By Rona Kobell
We had a great screening last night at IMET for Disruption: Baltimore's Highway to Nowhere, and Eroding History.
You can see the trailer for Eroding History and the full Highway to Nowhere film here.
Our moderator, was Dr. Amanda Phillips De Lucas of the Baltimore Neighborhood Indicators Alliance. She did her doctoral dissertation on the Highway to Nowhere, and also edited a book, Justice and the Interstates, all about highways cutting through Black neighborhoods. So, it’s fair to say she’s done a lot of research on this topic!
DeLucas made a comment that it was environmental regulation that stopped the 1.39-mile stretch of road from going any further. For those unfamiliar, there was a plan to build a road connecting I-70 and I-83 and it was going to go through Baltimore.

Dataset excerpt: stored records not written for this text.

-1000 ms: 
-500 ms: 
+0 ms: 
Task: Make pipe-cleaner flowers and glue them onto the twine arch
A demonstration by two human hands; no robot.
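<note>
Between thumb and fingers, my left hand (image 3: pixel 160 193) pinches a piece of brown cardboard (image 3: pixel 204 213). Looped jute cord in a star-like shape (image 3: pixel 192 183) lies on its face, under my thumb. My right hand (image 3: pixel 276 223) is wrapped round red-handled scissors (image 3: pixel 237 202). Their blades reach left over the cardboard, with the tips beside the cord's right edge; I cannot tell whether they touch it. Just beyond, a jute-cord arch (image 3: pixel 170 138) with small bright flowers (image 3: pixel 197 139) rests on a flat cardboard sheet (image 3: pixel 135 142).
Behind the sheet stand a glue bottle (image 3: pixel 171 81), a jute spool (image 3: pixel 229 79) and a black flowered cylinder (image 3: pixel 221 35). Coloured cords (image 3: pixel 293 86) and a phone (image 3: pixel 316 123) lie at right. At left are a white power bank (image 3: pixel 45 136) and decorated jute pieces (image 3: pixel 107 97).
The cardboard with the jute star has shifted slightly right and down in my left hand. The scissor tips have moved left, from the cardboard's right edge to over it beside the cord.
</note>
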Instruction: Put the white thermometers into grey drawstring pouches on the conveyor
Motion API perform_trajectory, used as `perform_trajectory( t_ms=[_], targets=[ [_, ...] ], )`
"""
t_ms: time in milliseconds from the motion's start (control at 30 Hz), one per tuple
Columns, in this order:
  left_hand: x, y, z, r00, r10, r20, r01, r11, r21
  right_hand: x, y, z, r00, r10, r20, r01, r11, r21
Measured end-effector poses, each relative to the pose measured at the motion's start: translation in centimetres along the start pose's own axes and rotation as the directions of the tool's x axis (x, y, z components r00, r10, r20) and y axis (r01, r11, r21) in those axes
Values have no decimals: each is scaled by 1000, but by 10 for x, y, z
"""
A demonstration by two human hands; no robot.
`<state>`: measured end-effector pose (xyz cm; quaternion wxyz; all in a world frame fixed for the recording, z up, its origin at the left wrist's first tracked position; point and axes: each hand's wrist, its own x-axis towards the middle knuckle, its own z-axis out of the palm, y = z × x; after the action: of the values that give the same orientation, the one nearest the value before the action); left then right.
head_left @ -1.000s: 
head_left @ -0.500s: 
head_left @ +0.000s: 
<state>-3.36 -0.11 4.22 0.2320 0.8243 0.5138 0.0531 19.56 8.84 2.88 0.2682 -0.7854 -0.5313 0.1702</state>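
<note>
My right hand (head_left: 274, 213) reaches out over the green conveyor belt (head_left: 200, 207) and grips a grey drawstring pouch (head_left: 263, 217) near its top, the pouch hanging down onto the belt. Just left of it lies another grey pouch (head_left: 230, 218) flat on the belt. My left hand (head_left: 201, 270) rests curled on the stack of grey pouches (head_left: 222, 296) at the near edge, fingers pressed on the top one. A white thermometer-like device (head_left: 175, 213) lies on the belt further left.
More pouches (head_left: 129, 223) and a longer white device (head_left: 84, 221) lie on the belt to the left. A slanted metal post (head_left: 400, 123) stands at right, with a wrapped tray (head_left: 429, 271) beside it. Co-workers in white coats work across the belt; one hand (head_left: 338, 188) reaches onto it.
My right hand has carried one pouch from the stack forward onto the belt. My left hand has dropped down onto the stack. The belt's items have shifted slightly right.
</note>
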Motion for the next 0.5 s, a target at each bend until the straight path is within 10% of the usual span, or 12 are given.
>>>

City officials built the first part, through Old West Baltimore, but they stopped after opposition from a multi-racial coalition, but led by white residents of Fells Point, Federal Hill, and the neighborhoods around Leakin Park.
Read Ron Cassie’s excellent Baltimore Magazine story for more context on that!
I didn't want to contradict her life's work, but I pointed out that environmental laws cannot do the heavy lifting without people who push for their enforcement. Activists in neighborhoods like Fells Point, Federal Hill, and Leakin Park who stopped the highway. (Famously Barb Mikulski.) Yes, they did this using new environmental laws, but the laws did not do it. The people did it. And the fact that the law was on their side, and the city tired of the fight, and the feds reallocated the money - that all happened AFTER Baltimore's white civic boosters decided to destroy Old West Baltimore.
Not a day goes by when I drive into Baltimore and am not thankful that this rag-tag group of activists stopped the highway. And not a day goes by when I am in West Baltimore and think what a shame it is that the effort to stop the road did not happen before it became a wound through West Baltimore.
Watch Sean Yoes’ film to see that in more detail.
The road destroyed a thriving Black community, the same community that birthed Thurgood Marshall and many other Black leaders. What would Baltimore look like today had the road never been built? If Pennsylvania Avenue still had its shops and famed music lounges? I can’t imagine, because I never saw it then. But everyone who did carries that heartbreak with them.
The fact is, bad actors break environmental laws every day. I guarantee you, if you are living in a place that has any industry, someone right now is violating the law. Whether they're polluting more than their permit allows, or secretly dumping something toxic, or adding excessive manure to their fields, they're breaking the law. Most likely, no one from the government agency responsible for regulating it will notice - they don't have the inspectors to go around looking. But what they will do is respond to complaints. Therefore, this system requires someone - or a group of someones - to complain. The law is the mechanism to protect. The person who complains is the catalyst. If you want environmental justice, you need both.